→ **Required work**
From top to bottom, write out the listing exactly and skip every picture.

··· Recorded information

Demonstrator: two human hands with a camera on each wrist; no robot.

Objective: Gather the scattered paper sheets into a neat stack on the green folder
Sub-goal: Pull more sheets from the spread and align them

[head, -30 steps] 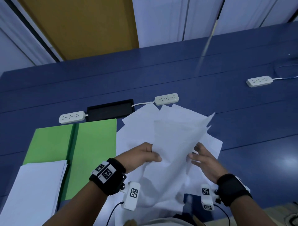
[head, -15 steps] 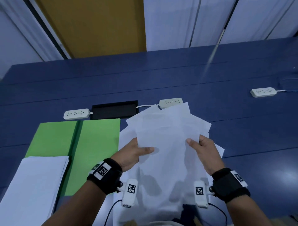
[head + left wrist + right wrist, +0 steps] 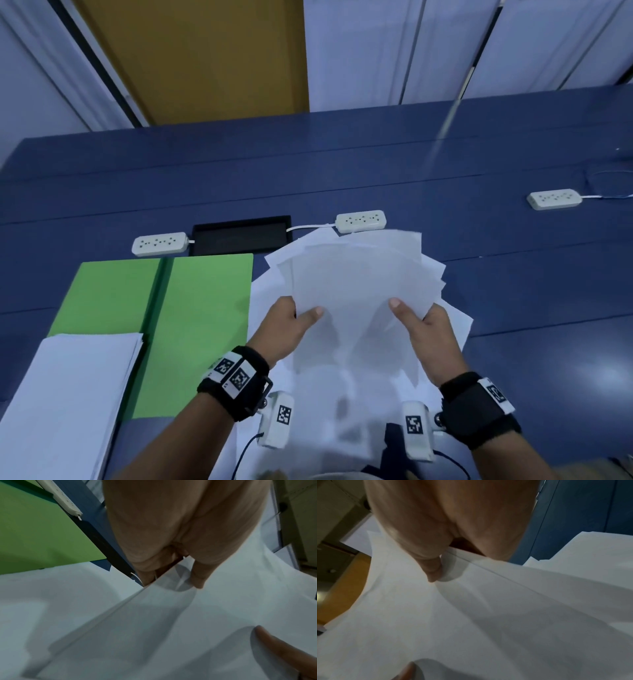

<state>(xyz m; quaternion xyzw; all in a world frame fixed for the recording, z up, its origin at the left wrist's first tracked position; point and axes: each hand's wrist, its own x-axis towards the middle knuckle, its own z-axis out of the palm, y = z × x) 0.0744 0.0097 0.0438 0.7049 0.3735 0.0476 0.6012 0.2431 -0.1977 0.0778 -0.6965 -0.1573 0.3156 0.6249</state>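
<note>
A fanned bundle of white paper sheets (image 3: pixel 359 284) is held up over the blue table. My left hand (image 3: pixel 291 320) pinches its left edge, thumb on top and fingers underneath. My right hand (image 3: pixel 423 323) pinches the right edge the same way. Close up, the left thumb (image 3: pixel 199 577) presses the sheets (image 3: pixel 154 622), and the right thumb (image 3: pixel 433 572) presses the sheets (image 3: pixel 488 608). More loose sheets (image 3: pixel 455 318) lie under the bundle. The open green folder (image 3: pixel 202 325) lies to the left, with a neat white stack (image 3: pixel 68 394) on its near left part.
Three white power strips lie on the table: one (image 3: pixel 159 244) behind the folder, one (image 3: pixel 360 221) just beyond the sheets, one (image 3: pixel 554 198) far right. A black recessed panel (image 3: pixel 239 234) sits between the first two. The table's near edge is at my body.
The curled, raised sheet has been laid flat onto the bundle. Both hands have shifted to the bundle's side edges and drawn the sheets closer together.
</note>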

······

→ **Answer**
Demonstrator: two human hands with a camera on each wrist; no robot.

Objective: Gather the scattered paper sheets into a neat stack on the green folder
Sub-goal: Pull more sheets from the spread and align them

[head, -30 steps] 
[head, -15 steps] 
[head + left wrist + right wrist, +0 steps] 

<state>(xyz m; quaternion xyzw; all in a world frame fixed for the recording, z up, its origin at the left wrist's first tracked position; point and axes: each hand's wrist, its own x-axis towards the middle knuckle, its own z-axis out of the palm, y = z × x) 0.0744 0.0097 0.0438 0.7049 0.3735 0.0476 0.6012 0.2431 -0.1977 0.0778 -0.6965 -0.1573 0.3156 0.6249</state>
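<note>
A fanned bundle of white paper sheets (image 3: pixel 359 284) is held up over the blue table. My left hand (image 3: pixel 291 320) pinches its left edge, thumb on top and fingers underneath. My right hand (image 3: pixel 423 323) pinches the right edge the same way. Close up, the left thumb (image 3: pixel 199 577) presses the sheets (image 3: pixel 154 622), and the right thumb (image 3: pixel 433 572) presses the sheets (image 3: pixel 488 608). More loose sheets (image 3: pixel 455 318) lie under the bundle. The open green folder (image 3: pixel 202 325) lies to the left, with a neat white stack (image 3: pixel 68 394) on its near left part.
Three white power strips lie on the table: one (image 3: pixel 159 244) behind the folder, one (image 3: pixel 360 221) just beyond the sheets, one (image 3: pixel 554 198) far right. A black recessed panel (image 3: pixel 239 234) sits between the first two. The table's near edge is at my body.
The curled, raised sheet has been laid flat onto the bundle. Both hands have shifted to the bundle's side edges and drawn the sheets closer together.
</note>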

With this output, the exercise is done.